Current and former Arizona politicians discuss Crow's rise in Arizona politics over 20 years

When Michael Crow became the 16th president of ASU in 2002, Neil Giuliano, former mayor of Tempe from 1994 to 2004, saw the immense impact Crow could have not only on the University, but on Tempe and Arizona as a whole.

Giuliano worked with Crow before he came to Arizona, while the soon-to-be ASU president was still working at Columbia University. Giuliano worked as the director of federal and community relations at ASU before and during his tenure as mayor, and said he collaborated with Crow and his colleagues at Columbia.

In the 20 years since, other local and state leaders have, sometimes begrudgingly, seen the impact Crow has had on ASU and the communities it inhabits. He has integrated himself into nearly every facet of Arizona politics, cultivating relationships with most political entities in the state, from the city of Tempe and the Arizona Board of Regents, to the state Legislature and the governor’s office.

“He was seen as radical because higher ed hadn’t changed before,” said Mary Venezia, a student regent from NAU on ABOR during Crow’s early years at the University. “Now I think when we look back at those ideas that he had, he was really thinking way ahead of everyone else in the higher ed industry.”

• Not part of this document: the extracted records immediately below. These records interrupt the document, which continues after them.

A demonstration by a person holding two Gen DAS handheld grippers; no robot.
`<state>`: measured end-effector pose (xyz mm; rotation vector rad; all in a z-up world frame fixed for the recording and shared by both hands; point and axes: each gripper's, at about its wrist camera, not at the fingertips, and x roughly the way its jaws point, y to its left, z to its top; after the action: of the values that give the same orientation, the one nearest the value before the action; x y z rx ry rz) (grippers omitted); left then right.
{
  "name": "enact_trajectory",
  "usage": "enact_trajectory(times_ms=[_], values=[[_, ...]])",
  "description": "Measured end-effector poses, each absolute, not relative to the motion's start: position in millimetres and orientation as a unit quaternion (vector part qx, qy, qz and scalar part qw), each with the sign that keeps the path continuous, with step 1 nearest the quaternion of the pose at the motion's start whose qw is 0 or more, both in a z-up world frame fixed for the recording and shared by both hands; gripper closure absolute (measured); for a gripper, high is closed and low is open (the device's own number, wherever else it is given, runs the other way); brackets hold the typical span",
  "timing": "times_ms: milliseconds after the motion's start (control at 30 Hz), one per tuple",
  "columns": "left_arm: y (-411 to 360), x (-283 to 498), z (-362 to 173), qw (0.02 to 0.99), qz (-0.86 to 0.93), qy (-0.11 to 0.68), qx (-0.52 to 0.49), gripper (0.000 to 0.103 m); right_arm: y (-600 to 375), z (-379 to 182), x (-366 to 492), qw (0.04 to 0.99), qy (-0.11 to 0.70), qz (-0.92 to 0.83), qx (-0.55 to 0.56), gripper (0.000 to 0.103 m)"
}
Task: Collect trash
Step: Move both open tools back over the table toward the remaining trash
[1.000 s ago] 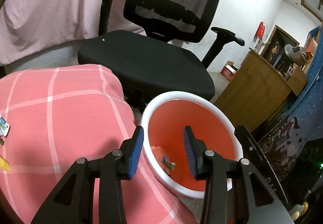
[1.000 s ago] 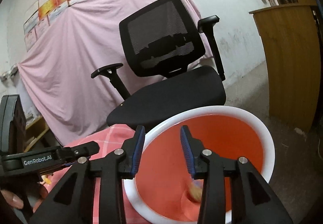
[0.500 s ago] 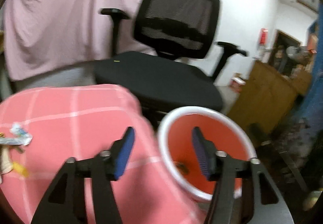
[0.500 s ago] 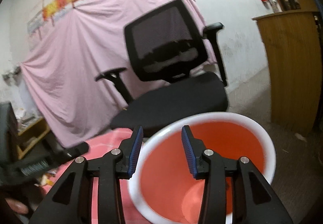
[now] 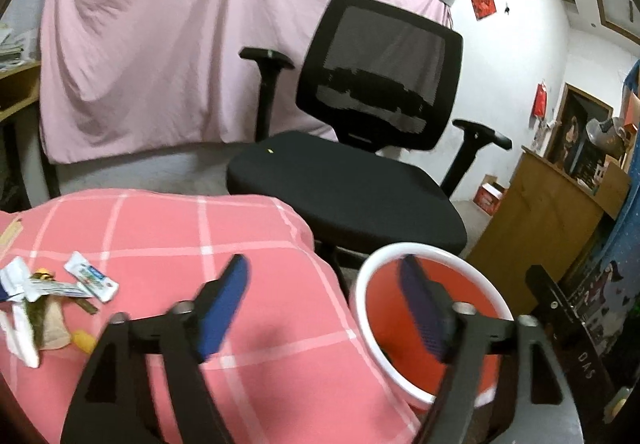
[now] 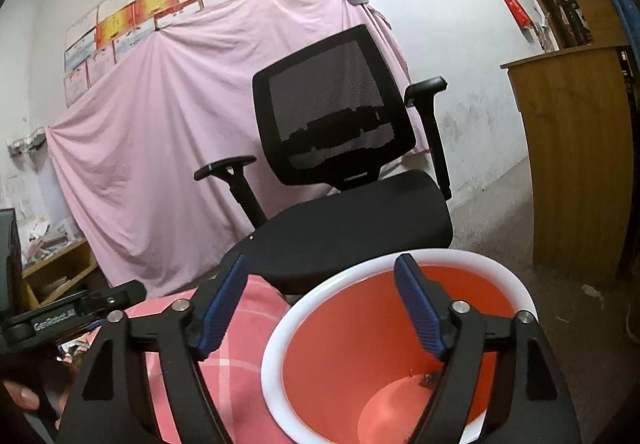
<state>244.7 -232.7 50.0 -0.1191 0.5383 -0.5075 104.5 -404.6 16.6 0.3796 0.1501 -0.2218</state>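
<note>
Left gripper (image 5: pixel 322 298) jaws opening, spread wide, nothing between the pads, blurred, hanging over the pink checked cloth (image 5: pixel 248 244) edge and the orange bin (image 5: pixel 400 256); right gripper (image 6: pixel 320 302) also opening wide and empty above that bin's white rim, a small dark scrap (image 6: pixel 430 380) low inside, half hidden by the right finger. Trash pile (image 5: pixel 48 296) of wrappers lies on the cloth at far left, partly cut off, items hard to tell apart. Beyond: black office chair (image 5: pixel 360 163), pink sheet (image 5: pixel 160 43), wooden cabinet (image 6: pixel 576 163) cut by frame edge.
</note>
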Motion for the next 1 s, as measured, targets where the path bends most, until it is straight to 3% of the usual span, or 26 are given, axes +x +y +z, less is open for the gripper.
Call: enact_trajectory(times_ms=[67,167,300,467,633,1000], values=[[-225,240,52,0.939,-0.234,0.244,-0.065,0.013,-403,18,104,0.974,0.069,-0.108,0.188,0.017],[-213,234,54,0.949,-0.213,0.222,-0.068,0.006,-400,20,103,0.974,0.063,-0.112,0.186,0.0],[-200,228,55,0.96,-0.188,0.198,-0.064,0.006,-400,27,103,0.973,0.062,-0.091,0.203,0.0],[-191,210,48,0.977,-0.143,0.139,0.073,0.005,-382,51,100,0.98,0.026,-0.067,0.186,0.0],[-153,213,46,0.974,-0.152,0.158,-0.051,0.005,-357,46,107,0.988,0.056,-0.058,0.134,0.0],[-107,191,55,0.981,-0.108,0.149,-0.057,0.005,-317,42,110,0.991,0.068,-0.045,0.105,0.0]])
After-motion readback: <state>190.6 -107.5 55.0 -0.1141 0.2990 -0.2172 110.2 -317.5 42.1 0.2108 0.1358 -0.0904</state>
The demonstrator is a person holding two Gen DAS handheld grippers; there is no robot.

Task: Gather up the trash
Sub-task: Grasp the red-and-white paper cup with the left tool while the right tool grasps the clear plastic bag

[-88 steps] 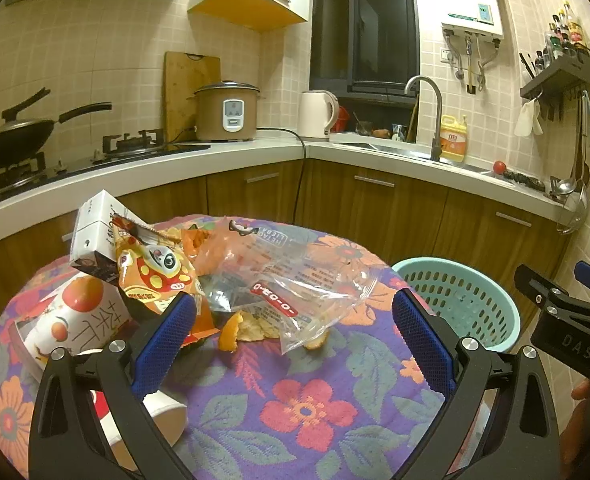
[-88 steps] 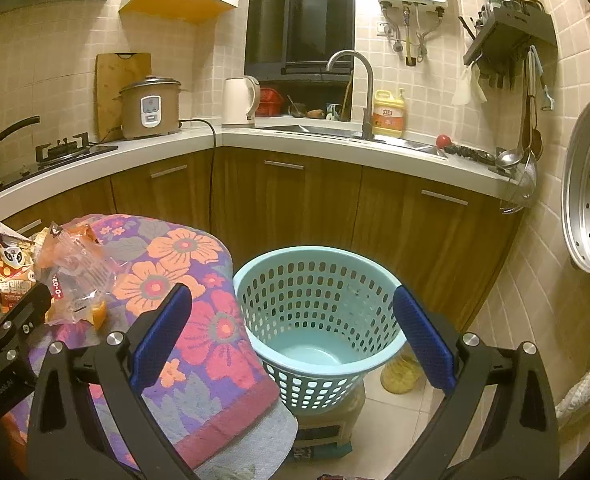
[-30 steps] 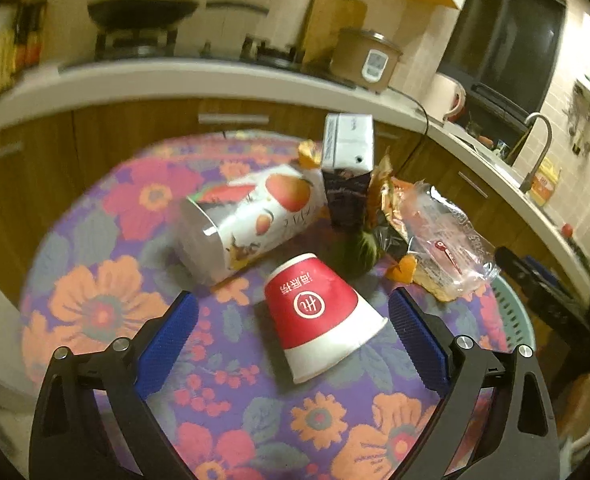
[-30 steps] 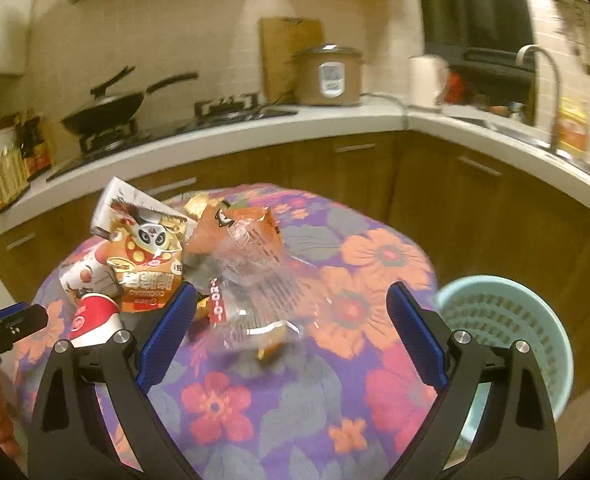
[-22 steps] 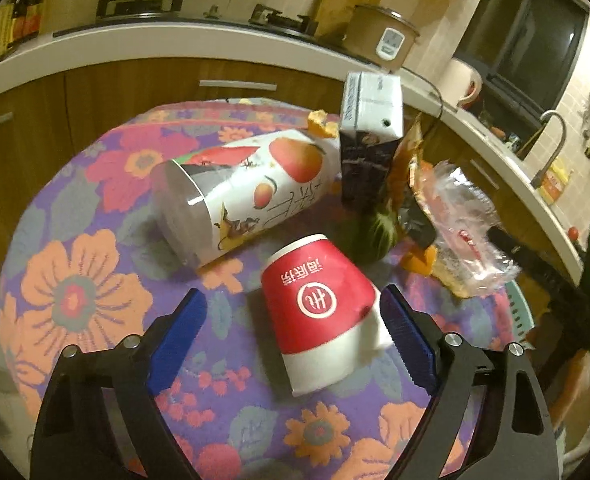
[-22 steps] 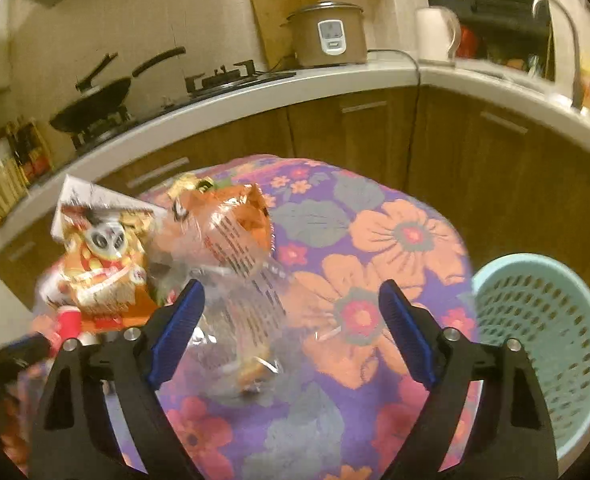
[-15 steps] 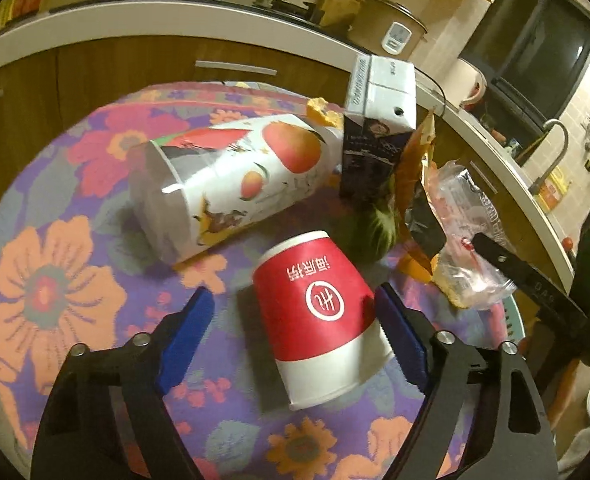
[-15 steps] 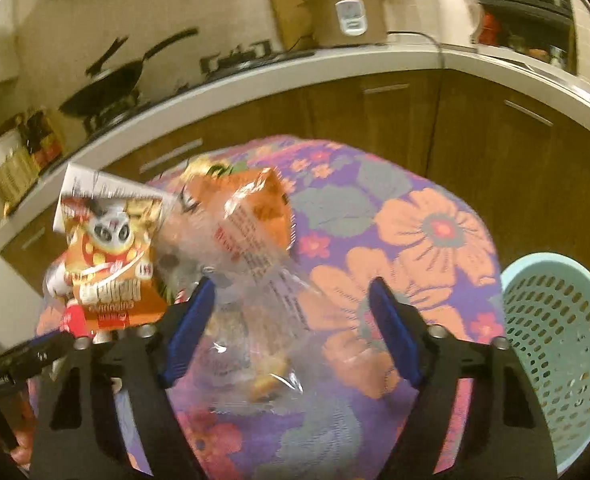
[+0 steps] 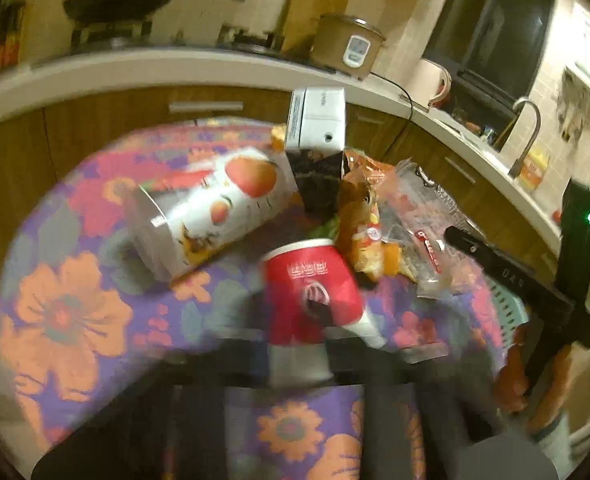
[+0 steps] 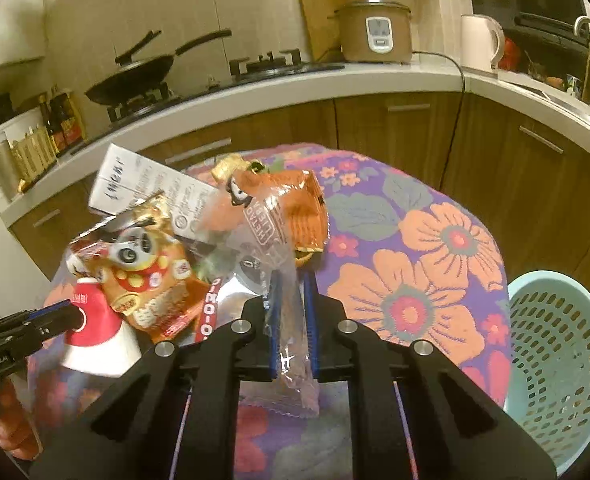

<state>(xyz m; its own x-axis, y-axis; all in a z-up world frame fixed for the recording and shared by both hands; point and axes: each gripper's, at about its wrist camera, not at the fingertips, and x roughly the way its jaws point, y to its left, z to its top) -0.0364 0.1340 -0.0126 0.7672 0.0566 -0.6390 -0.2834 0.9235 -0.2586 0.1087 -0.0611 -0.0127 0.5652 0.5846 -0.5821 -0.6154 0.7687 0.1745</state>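
Observation:
Trash lies piled on the flowered tablecloth (image 10: 435,280). My right gripper (image 10: 291,312) is shut on a clear plastic bag (image 10: 271,232) that holds an orange wrapper. My left gripper (image 9: 307,320) is closed around a red and white paper cup (image 9: 311,296) lying on its side; the view is blurred. It shows at the left of the right wrist view (image 10: 47,320), on the cup (image 10: 95,336). A panda snack bag (image 10: 143,276), a white carton (image 9: 315,120) and a peach-print tub (image 9: 211,216) lie in the pile.
A light blue laundry-style basket (image 10: 559,360) stands on the floor right of the table. The kitchen counter (image 10: 255,88) with stove, wok (image 10: 135,72) and rice cooker (image 10: 375,32) curves behind. The right gripper's body (image 9: 515,276) crosses the left wrist view.
Both grippers moved in and closed. The right one took hold of the clear plastic bag. The left one closed around the red cup.

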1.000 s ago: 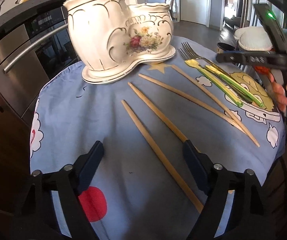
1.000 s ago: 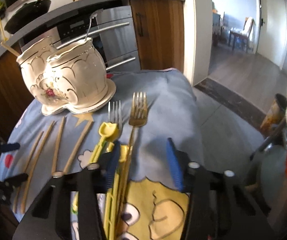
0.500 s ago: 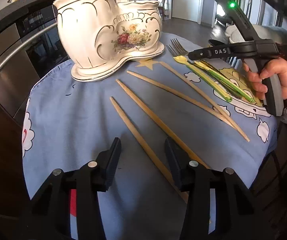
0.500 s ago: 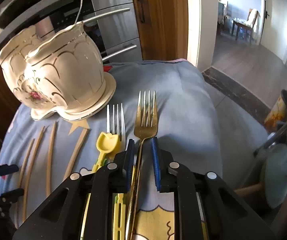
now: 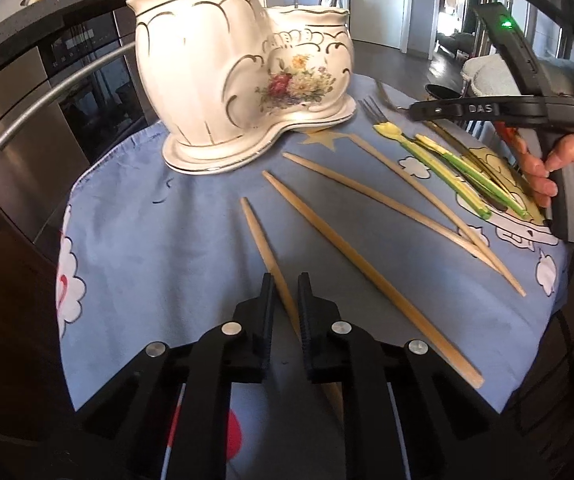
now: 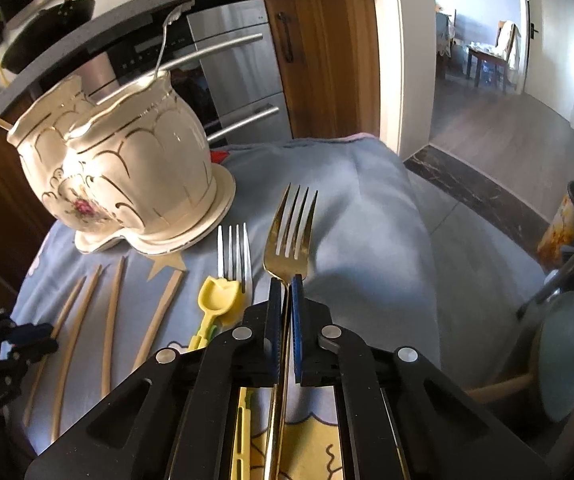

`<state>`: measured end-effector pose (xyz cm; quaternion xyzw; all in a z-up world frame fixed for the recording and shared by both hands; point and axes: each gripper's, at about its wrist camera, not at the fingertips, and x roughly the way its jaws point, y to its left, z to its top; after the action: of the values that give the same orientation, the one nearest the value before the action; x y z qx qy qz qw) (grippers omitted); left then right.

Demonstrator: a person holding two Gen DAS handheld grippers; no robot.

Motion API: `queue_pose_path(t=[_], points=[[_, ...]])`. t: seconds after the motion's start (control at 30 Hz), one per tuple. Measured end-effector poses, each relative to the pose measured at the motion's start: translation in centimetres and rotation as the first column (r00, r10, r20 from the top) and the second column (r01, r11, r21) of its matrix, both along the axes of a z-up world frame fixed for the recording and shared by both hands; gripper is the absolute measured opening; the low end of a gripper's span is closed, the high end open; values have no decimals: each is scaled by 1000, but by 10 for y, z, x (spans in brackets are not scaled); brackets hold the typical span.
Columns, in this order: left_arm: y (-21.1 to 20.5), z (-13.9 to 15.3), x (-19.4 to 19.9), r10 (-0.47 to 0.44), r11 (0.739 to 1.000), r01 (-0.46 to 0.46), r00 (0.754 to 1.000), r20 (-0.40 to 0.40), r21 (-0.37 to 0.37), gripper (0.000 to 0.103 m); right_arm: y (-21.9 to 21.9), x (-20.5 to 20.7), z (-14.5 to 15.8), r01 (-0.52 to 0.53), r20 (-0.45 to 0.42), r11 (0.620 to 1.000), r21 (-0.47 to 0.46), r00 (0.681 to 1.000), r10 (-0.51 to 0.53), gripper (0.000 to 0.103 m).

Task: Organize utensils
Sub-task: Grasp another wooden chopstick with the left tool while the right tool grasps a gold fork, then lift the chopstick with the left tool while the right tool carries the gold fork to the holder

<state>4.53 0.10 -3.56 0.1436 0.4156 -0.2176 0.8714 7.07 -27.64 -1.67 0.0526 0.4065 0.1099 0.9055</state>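
Note:
A white double ceramic utensil holder (image 5: pixel 223 80) with gold trim stands at the back of the blue cloth; it also shows in the right wrist view (image 6: pixel 127 168), with a spoon and a stick in it. Several wooden chopsticks (image 5: pixel 367 276) lie on the cloth. My left gripper (image 5: pixel 286 296) is shut on the leftmost chopstick (image 5: pixel 263 248). My right gripper (image 6: pixel 286 292) is shut on the neck of a gold fork (image 6: pixel 291 232), lifted slightly. A silver fork (image 6: pixel 234 252) and yellow-green plastic utensils (image 6: pixel 219 304) lie beside it.
The small table with the blue cartoon cloth (image 5: pixel 147 232) stands before a steel oven (image 5: pixel 47 100). The cloth drops off at the right edge (image 6: pixel 407 240) to the floor. A round stool (image 6: pixel 563 340) and a can (image 6: pixel 567 224) are at the right.
Both grippers have closed: the left one around the leftmost chopstick, the right one around the gold fork's neck. Both moved forward, and the fork's head has risen a little.

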Motion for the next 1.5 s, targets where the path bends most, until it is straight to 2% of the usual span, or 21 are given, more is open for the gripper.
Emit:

From flip flops to five campuses

Early on, Crow formed an alliance with then-gubernatorial candidate Janet Napolitano to enact one of his many changes at ASU. She said the two met while she was distributing campaign flyers outside an AJ’s Fine Foods in Scottsdale. Crow approached the store in flip flops and shorts, she said. He and his wife were stocking up on groceries after just moving to Arizona and happened to run into Napolitano.

Shortly after, while still campaigning, Napolitano pledged to support Crow in his search for alternative funding methods for the University as the state suffered cuts to education funding.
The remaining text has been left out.